■ **Requirement**:
Begin at the top of the listing below. Write each line out exactly, ending with the line that holds "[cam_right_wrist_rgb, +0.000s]".

■ **Supplied records**:
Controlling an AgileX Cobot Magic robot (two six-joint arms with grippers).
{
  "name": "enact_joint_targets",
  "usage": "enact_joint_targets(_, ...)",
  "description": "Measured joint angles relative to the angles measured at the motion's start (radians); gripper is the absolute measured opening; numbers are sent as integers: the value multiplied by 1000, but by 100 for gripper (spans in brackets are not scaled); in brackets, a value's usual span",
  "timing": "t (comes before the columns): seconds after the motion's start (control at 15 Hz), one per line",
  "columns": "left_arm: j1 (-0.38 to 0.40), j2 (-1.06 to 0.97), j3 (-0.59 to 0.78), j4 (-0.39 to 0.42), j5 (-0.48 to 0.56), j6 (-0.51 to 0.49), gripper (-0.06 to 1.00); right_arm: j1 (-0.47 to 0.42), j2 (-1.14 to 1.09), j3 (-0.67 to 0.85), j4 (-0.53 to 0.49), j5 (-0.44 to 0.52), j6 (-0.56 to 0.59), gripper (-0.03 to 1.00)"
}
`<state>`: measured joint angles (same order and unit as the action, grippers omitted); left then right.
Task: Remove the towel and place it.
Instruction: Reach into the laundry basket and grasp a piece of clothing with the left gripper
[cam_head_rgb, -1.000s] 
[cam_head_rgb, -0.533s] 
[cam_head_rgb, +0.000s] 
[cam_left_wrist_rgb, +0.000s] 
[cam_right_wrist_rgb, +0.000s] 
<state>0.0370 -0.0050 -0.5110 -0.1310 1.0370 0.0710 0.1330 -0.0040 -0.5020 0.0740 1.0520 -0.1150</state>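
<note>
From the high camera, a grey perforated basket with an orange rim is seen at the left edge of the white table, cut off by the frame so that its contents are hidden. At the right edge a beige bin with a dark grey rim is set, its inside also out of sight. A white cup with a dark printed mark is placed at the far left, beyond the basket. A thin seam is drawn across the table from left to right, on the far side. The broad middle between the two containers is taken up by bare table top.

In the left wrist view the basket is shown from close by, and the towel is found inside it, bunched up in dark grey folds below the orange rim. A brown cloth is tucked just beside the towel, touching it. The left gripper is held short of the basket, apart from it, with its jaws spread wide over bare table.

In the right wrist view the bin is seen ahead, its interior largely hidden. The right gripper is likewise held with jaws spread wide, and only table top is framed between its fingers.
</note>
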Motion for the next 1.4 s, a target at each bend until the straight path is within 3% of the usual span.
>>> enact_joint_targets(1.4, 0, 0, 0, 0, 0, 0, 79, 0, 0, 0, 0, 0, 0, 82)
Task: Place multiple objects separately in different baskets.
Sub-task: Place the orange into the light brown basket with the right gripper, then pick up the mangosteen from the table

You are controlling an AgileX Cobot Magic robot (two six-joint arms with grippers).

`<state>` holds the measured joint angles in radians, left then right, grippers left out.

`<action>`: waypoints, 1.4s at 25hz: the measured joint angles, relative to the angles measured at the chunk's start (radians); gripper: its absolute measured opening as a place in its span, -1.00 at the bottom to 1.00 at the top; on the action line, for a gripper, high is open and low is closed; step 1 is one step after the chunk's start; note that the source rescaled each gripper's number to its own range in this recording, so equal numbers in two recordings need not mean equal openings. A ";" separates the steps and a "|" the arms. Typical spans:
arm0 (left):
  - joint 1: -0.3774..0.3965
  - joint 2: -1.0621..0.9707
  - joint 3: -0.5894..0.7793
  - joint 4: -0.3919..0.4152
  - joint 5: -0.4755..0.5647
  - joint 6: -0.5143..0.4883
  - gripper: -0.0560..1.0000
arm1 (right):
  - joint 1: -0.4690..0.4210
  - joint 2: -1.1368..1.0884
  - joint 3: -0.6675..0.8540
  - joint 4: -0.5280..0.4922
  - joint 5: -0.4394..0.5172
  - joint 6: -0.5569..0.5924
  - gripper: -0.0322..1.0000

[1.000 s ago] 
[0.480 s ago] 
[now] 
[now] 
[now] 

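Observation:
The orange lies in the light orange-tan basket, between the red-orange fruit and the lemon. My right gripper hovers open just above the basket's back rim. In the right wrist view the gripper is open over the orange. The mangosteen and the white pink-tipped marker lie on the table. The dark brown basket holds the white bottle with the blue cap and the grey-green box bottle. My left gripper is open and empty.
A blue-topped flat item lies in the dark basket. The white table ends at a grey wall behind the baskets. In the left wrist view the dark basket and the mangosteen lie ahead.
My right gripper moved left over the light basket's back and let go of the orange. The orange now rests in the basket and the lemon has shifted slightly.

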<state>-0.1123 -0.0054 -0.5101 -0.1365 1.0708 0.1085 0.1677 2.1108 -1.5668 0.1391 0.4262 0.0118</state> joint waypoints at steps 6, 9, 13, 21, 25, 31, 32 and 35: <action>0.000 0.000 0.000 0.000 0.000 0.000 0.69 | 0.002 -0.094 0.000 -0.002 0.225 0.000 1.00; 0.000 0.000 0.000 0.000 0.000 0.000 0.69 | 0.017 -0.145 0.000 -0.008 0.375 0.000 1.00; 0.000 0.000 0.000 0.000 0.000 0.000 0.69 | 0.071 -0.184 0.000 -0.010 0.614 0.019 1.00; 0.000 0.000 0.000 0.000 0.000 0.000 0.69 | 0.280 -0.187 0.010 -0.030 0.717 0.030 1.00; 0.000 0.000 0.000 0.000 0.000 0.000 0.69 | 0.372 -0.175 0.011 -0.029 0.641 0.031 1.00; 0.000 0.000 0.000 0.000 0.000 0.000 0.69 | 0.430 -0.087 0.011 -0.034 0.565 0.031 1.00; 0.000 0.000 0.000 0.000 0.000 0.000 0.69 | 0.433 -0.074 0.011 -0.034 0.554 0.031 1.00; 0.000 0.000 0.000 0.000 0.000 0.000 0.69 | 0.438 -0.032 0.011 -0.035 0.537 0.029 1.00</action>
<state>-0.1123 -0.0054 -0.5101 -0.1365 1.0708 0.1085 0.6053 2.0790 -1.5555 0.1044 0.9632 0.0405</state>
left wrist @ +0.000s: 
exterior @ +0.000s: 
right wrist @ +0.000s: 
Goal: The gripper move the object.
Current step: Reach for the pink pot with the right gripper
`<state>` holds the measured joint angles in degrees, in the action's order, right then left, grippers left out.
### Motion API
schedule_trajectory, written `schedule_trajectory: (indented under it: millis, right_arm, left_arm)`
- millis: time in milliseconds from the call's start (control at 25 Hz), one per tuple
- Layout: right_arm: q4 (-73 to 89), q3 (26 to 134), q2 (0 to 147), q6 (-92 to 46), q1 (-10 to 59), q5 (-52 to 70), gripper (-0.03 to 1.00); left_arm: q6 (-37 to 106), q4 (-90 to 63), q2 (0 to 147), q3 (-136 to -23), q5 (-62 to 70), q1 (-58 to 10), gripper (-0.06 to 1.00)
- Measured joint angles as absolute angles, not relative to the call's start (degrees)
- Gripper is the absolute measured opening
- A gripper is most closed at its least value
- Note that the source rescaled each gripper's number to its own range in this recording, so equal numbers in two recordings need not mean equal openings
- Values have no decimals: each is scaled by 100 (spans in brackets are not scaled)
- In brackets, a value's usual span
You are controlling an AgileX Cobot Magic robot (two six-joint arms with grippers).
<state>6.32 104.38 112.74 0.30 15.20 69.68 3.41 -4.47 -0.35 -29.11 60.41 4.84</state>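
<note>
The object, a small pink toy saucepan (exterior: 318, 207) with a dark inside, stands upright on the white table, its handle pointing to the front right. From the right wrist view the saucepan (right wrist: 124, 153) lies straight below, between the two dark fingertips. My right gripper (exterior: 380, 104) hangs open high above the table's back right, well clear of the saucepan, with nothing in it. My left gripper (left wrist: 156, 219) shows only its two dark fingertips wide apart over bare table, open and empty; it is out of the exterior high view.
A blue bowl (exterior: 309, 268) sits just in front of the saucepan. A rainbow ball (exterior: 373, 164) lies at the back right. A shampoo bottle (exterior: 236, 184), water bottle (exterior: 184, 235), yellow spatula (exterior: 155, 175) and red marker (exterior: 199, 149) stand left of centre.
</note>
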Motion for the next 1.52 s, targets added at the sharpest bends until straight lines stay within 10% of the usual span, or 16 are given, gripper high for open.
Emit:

■ **Solution to the exercise**:
Controlling an AgileX Cobot Magic robot (two six-joint arms with grippers).
{
  "name": "enact_joint_targets",
  "usage": "enact_joint_targets(_, ...)",
  "description": "Measured joint angles relative to the angles measured at the motion's start (radians); gripper is the absolute measured opening; numbers are sent as integers: the value multiplied by 1000, but by 100 for gripper (spans in brackets are not scaled); in brackets, a value's usual span",
  "timing": "t (comes before the columns): seconds after the motion's start (control at 15 Hz), one per line",
  "columns": "left_arm: j1 (-0.38 to 0.40), j2 (-1.06 to 0.97), j3 (-0.59 to 0.78), j4 (-0.39 to 0.42), j5 (-0.48 to 0.56), j6 (-0.51 to 0.49), gripper (-0.06 to 1.00); right_arm: j1 (-0.47 to 0.42), j2 (-1.14 to 1.09), j3 (-0.67 to 0.85), j4 (-0.53 to 0.49), j5 (-0.44 to 0.52), j6 (-0.56 to 0.59), gripper (-0.03 to 1.00)"
}
`<state>`: measured joint angles (same order and unit as the action, grippers omitted); left then right.
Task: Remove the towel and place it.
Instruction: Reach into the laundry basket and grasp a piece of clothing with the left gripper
[cam_head_rgb, -1.000s] 
[cam_head_rgb, -0.533s] 
[cam_head_rgb, +0.000s] 
[cam_left_wrist_rgb, +0.000s] 
[cam_right_wrist_rgb, +0.000s] 

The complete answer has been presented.